2. National Scholarly Associations

National scholarly organizations play a vital role in making preservation, and all that the loss of the nation's cultural heritage means, explicit on the national agenda. The Modern Language Association, working with the American Historical Association, has taken the lead in publicizing the importance of preserving textual artifacts. All scholarly societies can contribute much by pursuing an active advocacy and education agenda. Such efforts can take the form of keeping scholars informed about initiatives, promoting campus awareness of preservation, and encouraging participation in national preservation programs. With all institutions of higher education facing tight budgets, national scholarly organizations can function as advocates to increase financial support for preserving scholarly resources. For example, the National Humanities Alliance has joined with ARL and the Council on Library and Information Resources in support of increased federal funding for preservation. This strategic alliance has been a powerful factor in supporting the NEH-funded Brittle Books Program.

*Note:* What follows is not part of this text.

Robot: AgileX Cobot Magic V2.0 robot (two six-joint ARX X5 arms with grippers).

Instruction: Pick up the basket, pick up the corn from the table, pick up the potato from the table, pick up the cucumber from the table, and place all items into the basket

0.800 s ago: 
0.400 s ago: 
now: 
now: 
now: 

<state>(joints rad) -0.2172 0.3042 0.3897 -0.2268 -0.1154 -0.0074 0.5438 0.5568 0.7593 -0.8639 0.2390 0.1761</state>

The preservation of digital resources will require new efforts and extensive collaboration. One task is to promote the development of a national system for the preservation of digital resources. The increase in digital-only publishing poses difficult questions: "What do we preserve? How do we preserve it? At what cost?"32 The answers will be found only through research and extensive debate about the implications for future scholars and through shared decision making among all stakeholders.